You will also like spicy food better if the way you were introduced to it brought otherwise pleasant sensations. If you were introduced to the chili pepper in a badly cooked recipe, you just won’t be that into it. I was introduced to it in my mother’s cooking, which is good whether you enjoy spices or not. Also, apparently the shift between dislike to liking of spices happens between the ages of 5 and 8 in chili-eating cultures like mine,2 so is really no forgiveness for anyone above elementary school eating the kids’ pizza.
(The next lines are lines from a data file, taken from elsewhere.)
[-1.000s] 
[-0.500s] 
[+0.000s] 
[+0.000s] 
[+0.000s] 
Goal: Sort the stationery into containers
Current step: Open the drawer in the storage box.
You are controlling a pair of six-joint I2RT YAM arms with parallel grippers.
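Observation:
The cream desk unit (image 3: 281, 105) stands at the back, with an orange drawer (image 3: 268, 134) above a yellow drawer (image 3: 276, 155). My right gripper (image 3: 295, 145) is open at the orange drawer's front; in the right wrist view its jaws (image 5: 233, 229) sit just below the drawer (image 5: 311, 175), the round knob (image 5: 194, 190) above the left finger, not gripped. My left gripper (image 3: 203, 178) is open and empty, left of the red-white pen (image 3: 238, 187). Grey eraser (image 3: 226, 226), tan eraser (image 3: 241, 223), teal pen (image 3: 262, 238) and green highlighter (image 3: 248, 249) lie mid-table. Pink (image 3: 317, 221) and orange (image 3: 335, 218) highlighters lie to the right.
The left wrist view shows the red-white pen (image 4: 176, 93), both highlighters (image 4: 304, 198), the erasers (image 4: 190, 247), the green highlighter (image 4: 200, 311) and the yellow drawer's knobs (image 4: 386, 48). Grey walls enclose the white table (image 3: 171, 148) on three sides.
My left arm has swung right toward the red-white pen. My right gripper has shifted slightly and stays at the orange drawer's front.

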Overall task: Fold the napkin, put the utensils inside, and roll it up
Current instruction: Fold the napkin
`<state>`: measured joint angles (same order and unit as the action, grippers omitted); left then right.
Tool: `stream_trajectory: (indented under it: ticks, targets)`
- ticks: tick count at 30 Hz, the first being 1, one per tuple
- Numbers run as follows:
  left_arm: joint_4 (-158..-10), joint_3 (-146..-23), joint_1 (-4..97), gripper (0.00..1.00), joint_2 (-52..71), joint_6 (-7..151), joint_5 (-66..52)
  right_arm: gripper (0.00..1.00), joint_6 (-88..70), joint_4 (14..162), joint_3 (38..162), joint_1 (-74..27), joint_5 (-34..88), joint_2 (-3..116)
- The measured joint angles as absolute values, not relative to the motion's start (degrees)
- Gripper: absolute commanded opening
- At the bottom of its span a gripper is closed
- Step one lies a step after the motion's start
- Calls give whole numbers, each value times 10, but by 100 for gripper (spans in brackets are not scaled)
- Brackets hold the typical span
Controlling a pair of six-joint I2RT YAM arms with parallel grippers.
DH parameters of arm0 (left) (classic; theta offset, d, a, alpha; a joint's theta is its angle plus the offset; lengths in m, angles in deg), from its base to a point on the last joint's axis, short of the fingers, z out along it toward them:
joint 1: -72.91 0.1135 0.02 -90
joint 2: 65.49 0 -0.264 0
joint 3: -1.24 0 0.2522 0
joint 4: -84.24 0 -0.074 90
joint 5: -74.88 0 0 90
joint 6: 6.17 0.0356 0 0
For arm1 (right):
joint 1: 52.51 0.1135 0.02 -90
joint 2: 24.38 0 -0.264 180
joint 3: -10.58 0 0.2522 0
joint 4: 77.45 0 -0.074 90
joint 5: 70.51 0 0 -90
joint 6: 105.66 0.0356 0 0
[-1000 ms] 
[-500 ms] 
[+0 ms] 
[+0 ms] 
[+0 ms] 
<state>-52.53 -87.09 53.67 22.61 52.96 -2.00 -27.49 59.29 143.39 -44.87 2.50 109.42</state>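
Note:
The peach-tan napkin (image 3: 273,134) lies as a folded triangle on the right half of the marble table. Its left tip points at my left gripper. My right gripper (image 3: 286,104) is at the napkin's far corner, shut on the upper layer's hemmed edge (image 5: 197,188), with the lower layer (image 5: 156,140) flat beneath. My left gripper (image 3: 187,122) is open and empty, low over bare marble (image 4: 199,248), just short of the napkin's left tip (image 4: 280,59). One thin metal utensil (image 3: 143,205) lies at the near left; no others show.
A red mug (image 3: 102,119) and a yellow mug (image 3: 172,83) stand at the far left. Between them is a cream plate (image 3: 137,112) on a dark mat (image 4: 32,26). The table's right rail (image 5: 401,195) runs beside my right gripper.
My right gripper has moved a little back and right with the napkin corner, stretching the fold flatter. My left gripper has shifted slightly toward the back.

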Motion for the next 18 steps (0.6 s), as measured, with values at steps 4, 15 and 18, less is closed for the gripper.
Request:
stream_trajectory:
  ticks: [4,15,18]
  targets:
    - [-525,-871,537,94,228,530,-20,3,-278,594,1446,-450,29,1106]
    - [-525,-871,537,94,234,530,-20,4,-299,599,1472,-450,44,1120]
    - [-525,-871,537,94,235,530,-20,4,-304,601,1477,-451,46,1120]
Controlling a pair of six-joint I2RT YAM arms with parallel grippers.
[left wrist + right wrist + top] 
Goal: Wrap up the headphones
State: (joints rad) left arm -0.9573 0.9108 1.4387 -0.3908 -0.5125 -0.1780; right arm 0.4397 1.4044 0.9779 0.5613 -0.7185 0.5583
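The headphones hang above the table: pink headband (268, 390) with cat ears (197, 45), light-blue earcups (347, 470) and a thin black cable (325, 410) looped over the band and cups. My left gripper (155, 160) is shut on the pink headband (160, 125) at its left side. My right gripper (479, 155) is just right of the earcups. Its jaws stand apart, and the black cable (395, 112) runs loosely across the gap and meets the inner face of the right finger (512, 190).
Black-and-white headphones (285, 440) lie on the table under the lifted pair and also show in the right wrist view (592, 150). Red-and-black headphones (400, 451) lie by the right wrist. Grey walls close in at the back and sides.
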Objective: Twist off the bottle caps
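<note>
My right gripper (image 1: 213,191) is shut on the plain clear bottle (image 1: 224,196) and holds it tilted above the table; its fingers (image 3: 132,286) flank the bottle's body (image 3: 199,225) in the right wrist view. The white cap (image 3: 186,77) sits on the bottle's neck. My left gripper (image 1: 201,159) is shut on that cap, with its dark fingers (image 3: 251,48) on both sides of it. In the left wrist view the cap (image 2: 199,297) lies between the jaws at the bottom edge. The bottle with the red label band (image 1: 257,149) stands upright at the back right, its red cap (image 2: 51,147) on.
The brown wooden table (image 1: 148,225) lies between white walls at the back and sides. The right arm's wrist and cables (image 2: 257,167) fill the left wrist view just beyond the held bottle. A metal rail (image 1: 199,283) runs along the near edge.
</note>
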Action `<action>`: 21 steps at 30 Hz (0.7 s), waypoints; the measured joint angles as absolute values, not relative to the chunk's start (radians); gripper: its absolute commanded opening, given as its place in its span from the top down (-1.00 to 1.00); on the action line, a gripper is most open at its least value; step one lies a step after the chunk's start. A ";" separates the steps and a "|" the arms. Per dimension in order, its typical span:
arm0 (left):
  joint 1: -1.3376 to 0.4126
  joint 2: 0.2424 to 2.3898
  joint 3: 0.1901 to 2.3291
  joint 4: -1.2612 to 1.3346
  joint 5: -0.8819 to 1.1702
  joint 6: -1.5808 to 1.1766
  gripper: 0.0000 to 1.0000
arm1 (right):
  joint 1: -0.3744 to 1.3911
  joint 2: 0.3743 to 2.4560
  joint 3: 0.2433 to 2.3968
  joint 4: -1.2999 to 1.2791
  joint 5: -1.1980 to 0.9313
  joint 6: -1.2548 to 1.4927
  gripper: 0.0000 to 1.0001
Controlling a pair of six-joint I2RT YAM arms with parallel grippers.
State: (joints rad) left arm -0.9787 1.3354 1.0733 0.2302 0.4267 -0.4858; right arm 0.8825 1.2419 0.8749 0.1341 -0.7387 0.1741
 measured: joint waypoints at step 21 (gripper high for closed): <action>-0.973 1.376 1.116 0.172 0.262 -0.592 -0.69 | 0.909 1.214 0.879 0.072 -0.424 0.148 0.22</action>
Spicy food brings a thrill that comes from your body sensing danger, but your mind knowing it’s safe. It’s the same reason we love rollercoasters.2 Also, children develop some food preferences due to social factors, including direct pressure (rewards/punishments), and just observing that respected heroes, elders and peers like that food. 2 Maybe these factors all combine to explain freshmen boys chugging hot sauce, though I maintain that they’re just silly.
Of course, there are purely biological factors that motivate spice-eating. A liking for spices is adaptive because spices are antimicrobial, provide nutrition and vitamins, and make you sweat and salivate (which is good in hot and dry climates).1
So if you’re a Baltimorean who tends to shy away from spicy food, I’d suggest you go to One World and try the chili. Pick it up- it’s not too strong for you. You might love the rollercoaster.
Sources:
1. Carstens, E., et al. “It hurts so good: oral irritation by spices and carbonated drinks and the underlying neural mechanisms.” Food Quality and Preference, 13, 2002: 431-443. Electronic.
2. Rozin, P., and T. A. Vollmecke. “Food Likes and Dislikes.” Annual Review of Nutrition, 6, 1986: 433-456. Electronic.